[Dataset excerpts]
# # # # # # #

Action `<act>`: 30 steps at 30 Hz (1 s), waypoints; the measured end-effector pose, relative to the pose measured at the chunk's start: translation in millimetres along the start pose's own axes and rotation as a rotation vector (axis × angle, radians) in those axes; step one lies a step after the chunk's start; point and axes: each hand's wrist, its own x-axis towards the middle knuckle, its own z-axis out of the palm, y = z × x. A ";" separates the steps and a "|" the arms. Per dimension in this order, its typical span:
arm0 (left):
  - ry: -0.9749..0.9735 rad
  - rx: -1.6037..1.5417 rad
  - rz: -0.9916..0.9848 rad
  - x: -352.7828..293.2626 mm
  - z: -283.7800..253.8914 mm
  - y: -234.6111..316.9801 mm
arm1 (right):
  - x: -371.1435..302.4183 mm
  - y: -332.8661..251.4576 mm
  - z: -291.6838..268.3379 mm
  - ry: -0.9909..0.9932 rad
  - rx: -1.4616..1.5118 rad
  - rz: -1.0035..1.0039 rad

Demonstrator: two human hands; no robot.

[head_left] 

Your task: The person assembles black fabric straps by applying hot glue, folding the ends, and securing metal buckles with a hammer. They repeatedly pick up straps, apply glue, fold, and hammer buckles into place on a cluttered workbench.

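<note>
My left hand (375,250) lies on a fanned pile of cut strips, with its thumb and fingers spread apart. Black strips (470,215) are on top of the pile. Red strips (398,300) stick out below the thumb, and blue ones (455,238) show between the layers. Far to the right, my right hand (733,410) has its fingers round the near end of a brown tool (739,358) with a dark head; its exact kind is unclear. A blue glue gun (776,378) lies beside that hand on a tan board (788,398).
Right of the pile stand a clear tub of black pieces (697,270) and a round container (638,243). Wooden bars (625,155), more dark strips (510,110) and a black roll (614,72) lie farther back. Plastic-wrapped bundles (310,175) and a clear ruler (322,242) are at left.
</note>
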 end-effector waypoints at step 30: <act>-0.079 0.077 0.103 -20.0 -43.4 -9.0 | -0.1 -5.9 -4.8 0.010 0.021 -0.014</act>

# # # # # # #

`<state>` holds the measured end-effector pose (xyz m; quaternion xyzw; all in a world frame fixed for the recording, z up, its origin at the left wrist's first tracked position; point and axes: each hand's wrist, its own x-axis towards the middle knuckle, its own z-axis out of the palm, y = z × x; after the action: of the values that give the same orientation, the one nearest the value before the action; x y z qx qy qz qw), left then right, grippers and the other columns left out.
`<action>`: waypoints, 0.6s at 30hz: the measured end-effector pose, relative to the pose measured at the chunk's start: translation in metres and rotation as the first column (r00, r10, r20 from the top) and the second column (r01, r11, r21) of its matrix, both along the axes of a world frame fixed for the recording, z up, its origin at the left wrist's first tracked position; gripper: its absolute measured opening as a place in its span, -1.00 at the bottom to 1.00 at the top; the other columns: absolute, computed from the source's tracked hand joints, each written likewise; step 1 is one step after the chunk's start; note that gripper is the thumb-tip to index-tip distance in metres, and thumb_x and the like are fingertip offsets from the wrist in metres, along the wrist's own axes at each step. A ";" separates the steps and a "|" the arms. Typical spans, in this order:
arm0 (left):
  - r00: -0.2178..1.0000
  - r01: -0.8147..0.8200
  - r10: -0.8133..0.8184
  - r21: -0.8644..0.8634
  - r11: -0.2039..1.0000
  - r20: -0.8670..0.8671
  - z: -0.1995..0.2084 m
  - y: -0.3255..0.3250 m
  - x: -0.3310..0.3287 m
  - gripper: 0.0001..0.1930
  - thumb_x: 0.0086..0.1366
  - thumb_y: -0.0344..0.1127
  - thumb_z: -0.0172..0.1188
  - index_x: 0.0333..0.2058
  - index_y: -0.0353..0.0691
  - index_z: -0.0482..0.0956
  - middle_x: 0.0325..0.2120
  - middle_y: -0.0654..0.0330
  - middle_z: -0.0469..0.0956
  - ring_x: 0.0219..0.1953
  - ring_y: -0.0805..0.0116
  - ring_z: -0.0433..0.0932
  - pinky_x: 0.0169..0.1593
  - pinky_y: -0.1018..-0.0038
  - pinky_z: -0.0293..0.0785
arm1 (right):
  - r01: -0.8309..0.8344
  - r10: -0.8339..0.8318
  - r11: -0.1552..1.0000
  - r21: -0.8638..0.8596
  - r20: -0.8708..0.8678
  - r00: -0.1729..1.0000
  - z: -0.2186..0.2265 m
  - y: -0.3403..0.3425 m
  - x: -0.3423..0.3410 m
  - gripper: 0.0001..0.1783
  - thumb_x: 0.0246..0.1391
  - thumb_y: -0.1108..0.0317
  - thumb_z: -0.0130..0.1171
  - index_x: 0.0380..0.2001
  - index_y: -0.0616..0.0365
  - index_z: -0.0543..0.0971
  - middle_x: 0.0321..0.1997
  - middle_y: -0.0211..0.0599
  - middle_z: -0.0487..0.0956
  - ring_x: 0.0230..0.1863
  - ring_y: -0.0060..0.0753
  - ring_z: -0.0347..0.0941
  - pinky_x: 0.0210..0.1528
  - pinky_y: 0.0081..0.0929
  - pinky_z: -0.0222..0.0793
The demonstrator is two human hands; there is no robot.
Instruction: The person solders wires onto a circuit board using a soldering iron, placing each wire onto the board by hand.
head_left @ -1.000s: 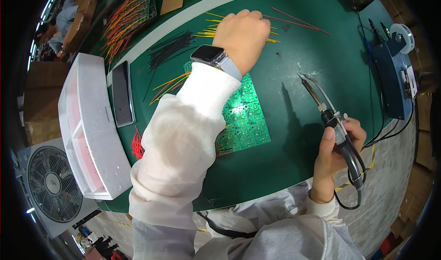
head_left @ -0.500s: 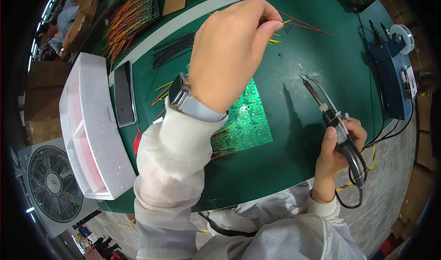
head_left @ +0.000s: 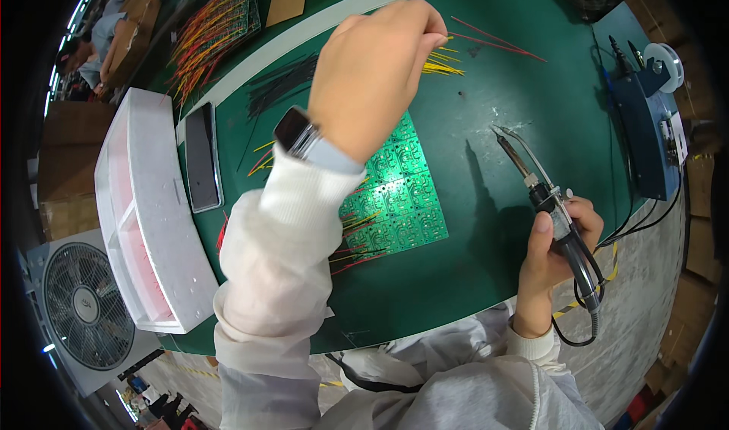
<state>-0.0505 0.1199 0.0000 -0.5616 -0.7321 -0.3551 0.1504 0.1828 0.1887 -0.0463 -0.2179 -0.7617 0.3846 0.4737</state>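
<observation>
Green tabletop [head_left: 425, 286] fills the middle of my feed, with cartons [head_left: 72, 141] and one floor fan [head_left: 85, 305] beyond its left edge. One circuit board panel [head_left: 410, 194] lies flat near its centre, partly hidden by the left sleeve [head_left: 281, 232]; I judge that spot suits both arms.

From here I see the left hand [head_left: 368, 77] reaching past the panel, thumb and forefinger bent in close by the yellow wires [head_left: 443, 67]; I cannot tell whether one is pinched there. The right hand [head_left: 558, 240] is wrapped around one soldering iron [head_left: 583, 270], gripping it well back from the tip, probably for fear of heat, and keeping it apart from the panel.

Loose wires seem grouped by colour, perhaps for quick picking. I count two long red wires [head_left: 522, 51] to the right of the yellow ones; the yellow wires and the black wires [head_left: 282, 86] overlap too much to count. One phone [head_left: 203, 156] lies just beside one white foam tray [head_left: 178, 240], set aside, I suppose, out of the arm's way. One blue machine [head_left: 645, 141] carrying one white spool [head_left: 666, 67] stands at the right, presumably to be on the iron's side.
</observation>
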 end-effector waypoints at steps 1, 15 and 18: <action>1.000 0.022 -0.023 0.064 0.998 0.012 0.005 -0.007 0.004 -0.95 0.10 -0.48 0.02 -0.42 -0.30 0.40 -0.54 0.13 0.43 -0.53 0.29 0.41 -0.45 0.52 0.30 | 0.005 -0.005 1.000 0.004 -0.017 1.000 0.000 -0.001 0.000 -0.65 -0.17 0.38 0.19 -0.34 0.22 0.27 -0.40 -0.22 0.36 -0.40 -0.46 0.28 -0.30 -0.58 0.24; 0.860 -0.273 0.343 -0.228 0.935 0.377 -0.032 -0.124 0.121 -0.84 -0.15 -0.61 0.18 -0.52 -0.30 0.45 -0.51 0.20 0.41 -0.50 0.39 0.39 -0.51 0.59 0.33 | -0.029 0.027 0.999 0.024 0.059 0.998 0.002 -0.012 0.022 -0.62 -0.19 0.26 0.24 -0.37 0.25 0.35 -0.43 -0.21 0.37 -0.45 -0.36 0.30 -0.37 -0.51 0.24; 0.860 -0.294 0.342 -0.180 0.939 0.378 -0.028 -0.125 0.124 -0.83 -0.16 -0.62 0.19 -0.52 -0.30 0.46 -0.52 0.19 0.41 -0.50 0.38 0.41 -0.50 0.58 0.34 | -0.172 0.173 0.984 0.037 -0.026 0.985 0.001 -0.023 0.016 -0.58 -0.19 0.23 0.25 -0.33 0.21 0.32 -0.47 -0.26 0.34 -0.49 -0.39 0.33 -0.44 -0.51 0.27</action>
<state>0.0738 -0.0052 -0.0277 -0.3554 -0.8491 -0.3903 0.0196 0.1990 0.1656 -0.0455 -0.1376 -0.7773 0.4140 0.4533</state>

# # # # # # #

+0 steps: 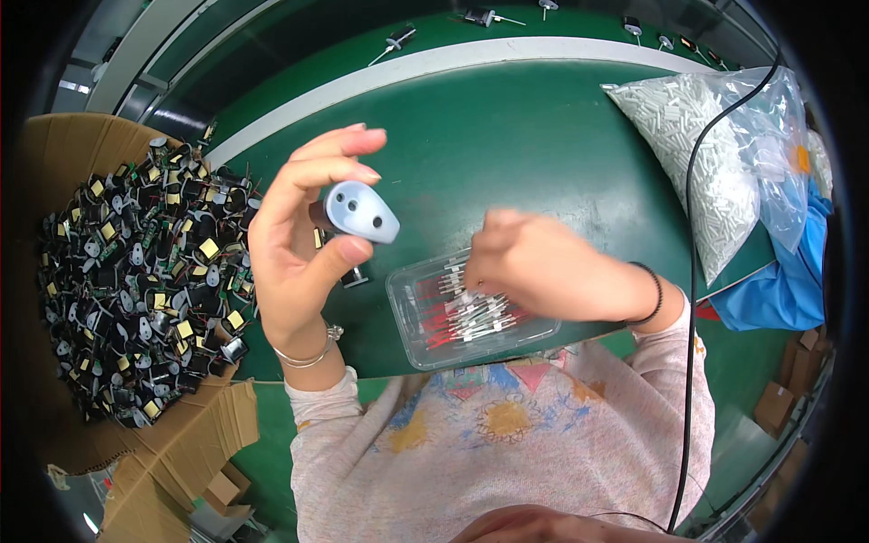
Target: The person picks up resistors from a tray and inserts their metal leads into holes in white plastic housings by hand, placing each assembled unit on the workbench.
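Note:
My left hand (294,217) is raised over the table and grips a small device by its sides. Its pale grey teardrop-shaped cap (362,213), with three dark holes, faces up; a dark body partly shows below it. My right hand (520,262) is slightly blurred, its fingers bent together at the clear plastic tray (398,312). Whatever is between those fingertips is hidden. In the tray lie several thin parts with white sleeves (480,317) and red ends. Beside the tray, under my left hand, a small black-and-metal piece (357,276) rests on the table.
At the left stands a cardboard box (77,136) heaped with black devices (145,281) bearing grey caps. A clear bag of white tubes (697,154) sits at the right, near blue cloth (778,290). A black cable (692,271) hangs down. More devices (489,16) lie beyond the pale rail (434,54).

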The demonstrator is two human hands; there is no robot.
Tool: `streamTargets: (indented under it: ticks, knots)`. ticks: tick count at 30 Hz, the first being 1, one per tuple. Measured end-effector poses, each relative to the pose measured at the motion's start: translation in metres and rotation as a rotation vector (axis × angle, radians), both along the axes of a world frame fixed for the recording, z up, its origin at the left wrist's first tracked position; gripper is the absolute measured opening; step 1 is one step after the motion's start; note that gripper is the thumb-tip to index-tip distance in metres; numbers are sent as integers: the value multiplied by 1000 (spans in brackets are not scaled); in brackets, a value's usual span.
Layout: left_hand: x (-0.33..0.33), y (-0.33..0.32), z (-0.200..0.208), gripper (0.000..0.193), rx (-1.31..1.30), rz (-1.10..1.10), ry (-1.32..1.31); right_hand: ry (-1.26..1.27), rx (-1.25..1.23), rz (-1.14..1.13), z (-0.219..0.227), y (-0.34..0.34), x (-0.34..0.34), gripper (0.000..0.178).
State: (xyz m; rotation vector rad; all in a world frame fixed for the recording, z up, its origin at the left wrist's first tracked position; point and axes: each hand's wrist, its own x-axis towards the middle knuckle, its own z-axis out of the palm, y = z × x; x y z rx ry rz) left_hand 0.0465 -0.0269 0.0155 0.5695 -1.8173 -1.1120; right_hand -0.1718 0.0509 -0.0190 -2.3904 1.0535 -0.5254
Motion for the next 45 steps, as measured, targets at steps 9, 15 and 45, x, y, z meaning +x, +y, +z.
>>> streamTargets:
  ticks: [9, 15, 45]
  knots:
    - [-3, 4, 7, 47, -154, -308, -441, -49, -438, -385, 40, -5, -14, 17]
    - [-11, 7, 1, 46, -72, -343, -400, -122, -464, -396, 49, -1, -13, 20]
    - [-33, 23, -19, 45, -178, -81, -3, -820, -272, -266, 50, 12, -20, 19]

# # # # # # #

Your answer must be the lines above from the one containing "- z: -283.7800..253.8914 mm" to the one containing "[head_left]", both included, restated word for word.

  - z: -283.7800..253.8914 mm
  - y: -234.6111..316.9801 mm
arm1 (right):
  - x: -371.1435..302.4183 mm
  - y: -332.8661..251.4576 mm
  - z: -291.6838..268.3379 mm
  - ry: -0.9909..0.9932 rad
  - rx: -1.4616..1.5118 rad
  - rz: -1.0035..1.0039 rad

Demonstrator: two human hands; no robot.

[head_left] 

The work on this exercise is now complete.